Pero la verdad es algo más, surge como un problema vital. La razón
se funda en la vida, pensamos para vivir y, por eso, la razón tiene la misma naturaleza que la vida: consiste en asimilar lo extraño y hacerlo propio, como hace cualquier forma de vida con su entorno. La razón es una función vital. Ortega lo descubrió genialmente. No comprendemos con la mente, en abstracto, sino que como dijo Julián Marías de una forma clara, precisa, exacta, “mi vida es la organización real de la realidad”. Es decir, mi vida es mi órgano de comprensión de la realidad. Cualquier otra forma de inteligencia no deja ver lo real y nos resulta abstracta, forzada, falsa.

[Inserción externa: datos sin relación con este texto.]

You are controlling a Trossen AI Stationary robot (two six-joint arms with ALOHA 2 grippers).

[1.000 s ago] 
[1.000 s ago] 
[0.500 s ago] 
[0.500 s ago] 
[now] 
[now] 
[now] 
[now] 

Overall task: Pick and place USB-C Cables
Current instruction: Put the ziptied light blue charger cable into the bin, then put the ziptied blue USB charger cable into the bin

Pues bien, lo esencial de esta comprensión vital de la verdad es que
no es nunca inmediata. La realidad es opaca y, como las obras de arte, hermética. No basta mirar las cosas para que su verdad se desprenda en nuestras manos. La verdad requiere un esfuerzo de interpretación, conceptos, ideas vagas, teorías, metáforas, supuestos, hipótesis, imaginaciones. La verdad solo nos ofrece su verdad cuando recibe antes de nosotros las mejores de nuestras ficciones, nuestros más perfectos sueños.
Por otra parte, la ficción no solo es ciencia, sino también novelas,
música, arquitectura. Podemos preguntarnos si también esas formas de la imaginación nos permiten comprender la realidad o nos evaden de ella. Hay que tener en cuenta varias cosas. En primer lugar, la autonomía de la belleza tal y como la expone Gadamer. La ficción artística yergue su independencia ante nosotros, como la verdad. No podemos cambiar las notas de una sinfonía sin que la obra se derrumbe. Esto nos lleva a otro aspecto de la ficción artística: representa lo esencial, aquello a lo que no le falta ni sobra nada. Por esto, es posible acusar de falta de verdad a una obra, “Ce n’est pas une pipe”. Pero quizá lo más relevante es el proceso creador de la ficción. Hölderlin decía que para escribir tienen que haberse antes desmoronado los términos conocidos. No se crea belleza aplicando unas palabras ya conocidas, como si fueran un instrumento, como el Morse, a algo ya conocido. La palabra imaginada se levanta al tiempo que lo que nombra, es lo que nombran. Por esto, la ficción no es tanto una construcción como un descubrimiento. Igual que una teoría desvela alguna región del universo, el artista descubre algo, ha llegado a una región donde nadie ha estado antes. De ahí la extrañeza que pueden sentir los artistas ante su obra, como Haydn ante su Creación.
No hay forma de que la ficción nos aleje de la realidad. Decía
Aristóteles que hacer una buena metáfora significa comprender adecuadamente la relación entre las cosas. Estamos en la realidad y las ficciones nos sirven para adentrarnos más en ella. Habla Rilke en su Libro de las Horas de cómo cae una piedra, y dice: “A cada cosa la vigila una bondad dispuesta al vuelo”. Contemplamos el espectáculo gravitatorio descubierto por Newton y comprendemos que su belleza es el resplandor de su propia realidad, que Rilke hace visible en la ficción del verso. Al leer en Valle Inclán: “la luz caótica del relámpago”, pienso: “Eso es”. Tenemos el ser en la palabra, el resplandor de la realidad contenido en la belleza del adjetivo, llegamos a la verdad en la ficción.